REQUIRED WORK: All of the entries must be duplicated exactly.

Records from a collection:
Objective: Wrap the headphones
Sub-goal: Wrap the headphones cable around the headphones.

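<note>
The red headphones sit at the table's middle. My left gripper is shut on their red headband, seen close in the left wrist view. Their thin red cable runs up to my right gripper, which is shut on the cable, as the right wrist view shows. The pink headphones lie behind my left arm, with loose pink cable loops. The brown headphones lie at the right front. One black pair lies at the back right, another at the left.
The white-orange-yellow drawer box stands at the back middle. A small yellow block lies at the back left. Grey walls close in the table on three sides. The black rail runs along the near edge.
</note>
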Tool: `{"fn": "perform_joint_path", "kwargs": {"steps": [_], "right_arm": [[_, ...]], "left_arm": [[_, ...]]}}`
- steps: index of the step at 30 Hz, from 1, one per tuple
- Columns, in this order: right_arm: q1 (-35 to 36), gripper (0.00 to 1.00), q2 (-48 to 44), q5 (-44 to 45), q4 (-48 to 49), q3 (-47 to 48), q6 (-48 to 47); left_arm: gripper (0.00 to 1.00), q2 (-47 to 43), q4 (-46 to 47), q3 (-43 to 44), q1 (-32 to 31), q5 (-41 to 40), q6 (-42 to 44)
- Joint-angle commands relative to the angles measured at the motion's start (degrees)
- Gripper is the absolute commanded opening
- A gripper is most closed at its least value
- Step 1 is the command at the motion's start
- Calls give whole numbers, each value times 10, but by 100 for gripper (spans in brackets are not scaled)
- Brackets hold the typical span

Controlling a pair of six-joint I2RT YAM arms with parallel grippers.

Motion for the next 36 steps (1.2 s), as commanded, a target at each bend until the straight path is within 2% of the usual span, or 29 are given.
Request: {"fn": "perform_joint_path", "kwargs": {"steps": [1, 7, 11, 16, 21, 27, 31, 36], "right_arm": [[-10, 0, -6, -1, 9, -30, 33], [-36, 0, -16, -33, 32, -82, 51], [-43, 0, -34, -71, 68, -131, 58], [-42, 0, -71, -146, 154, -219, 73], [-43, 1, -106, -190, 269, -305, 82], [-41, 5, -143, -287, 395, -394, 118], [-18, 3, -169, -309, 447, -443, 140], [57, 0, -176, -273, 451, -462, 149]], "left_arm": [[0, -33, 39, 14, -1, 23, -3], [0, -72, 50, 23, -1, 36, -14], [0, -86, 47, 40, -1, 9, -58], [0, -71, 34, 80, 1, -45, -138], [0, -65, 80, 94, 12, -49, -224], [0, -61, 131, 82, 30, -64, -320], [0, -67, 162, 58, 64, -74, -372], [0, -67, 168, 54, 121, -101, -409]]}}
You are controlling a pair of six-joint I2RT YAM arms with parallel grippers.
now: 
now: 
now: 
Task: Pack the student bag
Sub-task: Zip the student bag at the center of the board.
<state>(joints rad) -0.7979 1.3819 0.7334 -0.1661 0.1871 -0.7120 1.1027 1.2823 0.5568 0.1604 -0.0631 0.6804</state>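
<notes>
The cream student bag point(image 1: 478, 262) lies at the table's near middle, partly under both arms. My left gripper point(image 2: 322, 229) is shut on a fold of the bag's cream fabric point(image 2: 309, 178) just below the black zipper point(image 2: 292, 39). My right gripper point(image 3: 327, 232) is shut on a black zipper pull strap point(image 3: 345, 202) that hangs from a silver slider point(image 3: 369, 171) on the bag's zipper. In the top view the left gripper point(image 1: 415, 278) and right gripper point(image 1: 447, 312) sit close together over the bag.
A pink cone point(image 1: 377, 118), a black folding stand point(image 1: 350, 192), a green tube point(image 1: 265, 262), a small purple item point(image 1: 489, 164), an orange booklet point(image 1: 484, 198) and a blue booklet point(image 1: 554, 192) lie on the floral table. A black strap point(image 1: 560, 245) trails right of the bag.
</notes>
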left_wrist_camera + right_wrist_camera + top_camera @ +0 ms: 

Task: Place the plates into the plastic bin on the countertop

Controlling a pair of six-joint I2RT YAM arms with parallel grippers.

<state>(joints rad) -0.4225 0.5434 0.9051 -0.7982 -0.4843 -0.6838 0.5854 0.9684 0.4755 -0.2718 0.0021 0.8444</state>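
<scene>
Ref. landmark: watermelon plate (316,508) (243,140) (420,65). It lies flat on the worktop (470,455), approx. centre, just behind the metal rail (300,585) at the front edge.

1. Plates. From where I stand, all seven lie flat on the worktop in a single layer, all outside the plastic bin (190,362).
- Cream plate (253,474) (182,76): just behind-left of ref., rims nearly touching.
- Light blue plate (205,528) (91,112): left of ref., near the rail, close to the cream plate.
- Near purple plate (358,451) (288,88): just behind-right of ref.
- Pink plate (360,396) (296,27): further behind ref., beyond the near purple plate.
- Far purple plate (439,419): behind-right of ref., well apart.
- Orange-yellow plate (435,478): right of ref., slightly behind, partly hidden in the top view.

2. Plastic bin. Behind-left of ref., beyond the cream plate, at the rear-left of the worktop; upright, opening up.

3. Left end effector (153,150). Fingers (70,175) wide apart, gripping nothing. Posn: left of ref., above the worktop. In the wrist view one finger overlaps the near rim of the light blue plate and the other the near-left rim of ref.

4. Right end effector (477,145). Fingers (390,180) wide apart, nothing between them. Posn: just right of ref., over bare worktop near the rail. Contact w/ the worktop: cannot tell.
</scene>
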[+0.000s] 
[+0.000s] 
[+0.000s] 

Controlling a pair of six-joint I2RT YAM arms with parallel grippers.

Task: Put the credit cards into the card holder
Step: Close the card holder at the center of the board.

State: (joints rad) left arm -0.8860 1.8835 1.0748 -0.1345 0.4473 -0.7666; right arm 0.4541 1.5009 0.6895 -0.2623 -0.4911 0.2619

WRITTEN RESPONSE:
Objective: Wrap the headphones
Sub-goal: Wrap the headphones cable around the headphones.

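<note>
The red headphones sit at the table's middle. My left gripper is shut on their red headband, seen close in the left wrist view. Their thin red cable runs up to my right gripper, which is shut on the cable, as the right wrist view shows. The pink headphones lie behind my left arm, with loose pink cable loops. The brown headphones lie at the right front. One black pair lies at the back right, another at the left.
The white-orange-yellow drawer box stands at the back middle. A small yellow block lies at the back left. Grey walls close in the table on three sides. The black rail runs along the near edge.
</note>
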Tool: `{"fn": "perform_joint_path", "kwargs": {"steps": [_], "right_arm": [[_, ...]], "left_arm": [[_, ...]]}}`
- steps: index of the step at 30 Hz, from 1, one per tuple
- Columns, in this order: right_arm: q1 (-35 to 36), gripper (0.00 to 1.00), q2 (-48 to 44), q5 (-44 to 45), q4 (-48 to 49), q3 (-47 to 48), q6 (-48 to 47); left_arm: gripper (0.00 to 1.00), q2 (-47 to 43), q4 (-46 to 47), q3 (-43 to 44), q1 (-32 to 31), q5 (-41 to 40), q6 (-42 to 44)
- Joint-angle commands relative to the angles measured at the motion's start (degrees)
- Gripper is the absolute commanded opening
- A gripper is most closed at its least value
- Step 1 is the command at the motion's start
- Calls give whole numbers, each value times 10, but by 100 for gripper (spans in brackets are not scaled)
- Brackets hold the typical span

Controlling a pair of six-joint I2RT YAM arms with parallel grippers.

Motion for the next 36 steps (1.2 s), as commanded, a target at each bend until the straight path is within 2% of the usual span, or 29 are given.
Request: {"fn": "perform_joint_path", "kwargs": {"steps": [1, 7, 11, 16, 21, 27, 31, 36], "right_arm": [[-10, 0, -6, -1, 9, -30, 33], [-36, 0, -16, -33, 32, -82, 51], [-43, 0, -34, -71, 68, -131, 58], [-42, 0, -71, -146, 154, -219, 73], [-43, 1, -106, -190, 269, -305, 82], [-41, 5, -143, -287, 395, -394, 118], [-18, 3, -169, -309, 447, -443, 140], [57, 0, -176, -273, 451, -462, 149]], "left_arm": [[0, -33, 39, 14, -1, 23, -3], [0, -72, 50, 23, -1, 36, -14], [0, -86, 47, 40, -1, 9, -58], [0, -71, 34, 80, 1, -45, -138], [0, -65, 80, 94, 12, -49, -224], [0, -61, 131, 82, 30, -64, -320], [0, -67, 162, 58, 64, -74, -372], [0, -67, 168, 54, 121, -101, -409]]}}
You are controlling a pair of six-joint I2RT YAM arms with parallel grippers.
now: 
now: 
now: 
Task: Pack the student bag
Sub-task: Zip the student bag at the center of the board.
<state>(joints rad) -0.7979 1.3819 0.7334 -0.1661 0.1871 -0.7120 1.1027 1.2823 0.5568 0.1604 -0.0631 0.6804</state>
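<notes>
The cream student bag point(image 1: 478, 262) lies at the table's near middle, partly under both arms. My left gripper point(image 2: 322, 229) is shut on a fold of the bag's cream fabric point(image 2: 309, 178) just below the black zipper point(image 2: 292, 39). My right gripper point(image 3: 327, 232) is shut on a black zipper pull strap point(image 3: 345, 202) that hangs from a silver slider point(image 3: 369, 171) on the bag's zipper. In the top view the left gripper point(image 1: 415, 278) and right gripper point(image 1: 447, 312) sit close together over the bag.
A pink cone point(image 1: 377, 118), a black folding stand point(image 1: 350, 192), a green tube point(image 1: 265, 262), a small purple item point(image 1: 489, 164), an orange booklet point(image 1: 484, 198) and a blue booklet point(image 1: 554, 192) lie on the floral table. A black strap point(image 1: 560, 245) trails right of the bag.
</notes>
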left_wrist_camera + right_wrist_camera + top_camera @ +0 ms: 

Task: Place the plates into the plastic bin on the countertop

Controlling a pair of six-joint I2RT YAM arms with parallel grippers.

<state>(joints rad) -0.4225 0.5434 0.9051 -0.7982 -0.4843 -0.6838 0.5854 0.9684 0.4755 -0.2718 0.0021 0.8444</state>
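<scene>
Ref. landmark: watermelon plate (316,508) (243,140) (420,65). It lies flat on the worktop (470,455), approx. centre, just behind the metal rail (300,585) at the front edge.

1. Plates. From where I stand, all seven lie flat on the worktop in a single layer, all outside the plastic bin (190,362).
- Cream plate (253,474) (182,76): just behind-left of ref., rims nearly touching.
- Light blue plate (205,528) (91,112): left of ref., near the rail, close to the cream plate.
- Near purple plate (358,451) (288,88): just behind-right of ref.
- Pink plate (360,396) (296,27): further behind ref., beyond the near purple plate.
- Far purple plate (439,419): behind-right of ref., well apart.
- Orange-yellow plate (435,478): right of ref., slightly behind, partly hidden in the top view.

2. Plastic bin. Behind-left of ref., beyond the cream plate, at the rear-left of the worktop; upright, opening up.

3. Left end effector (153,150). Fingers (70,175) wide apart, gripping nothing. Posn: left of ref., above the worktop. In the wrist view one finger overlaps the near rim of the light blue plate and the other the near-left rim of ref.

4. Right end effector (477,145). Fingers (390,180) wide apart, nothing between them. Posn: just right of ref., over bare worktop near the rail. Contact w/ the worktop: cannot tell.
</scene>
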[+0.000s] 
[+0.000s] 
[+0.000s] 

Controlling a pair of six-joint I2RT YAM arms with parallel grippers.

Task: Put the credit cards into the card holder
Step: Close the card holder at the center of the board.

State: (joints rad) left arm -0.8860 1.8835 1.0748 -0.1345 0.4473 -0.7666; right arm 0.4541 1.5009 0.6895 -0.2623 -0.4911 0.2619

This finishes the response to the exercise.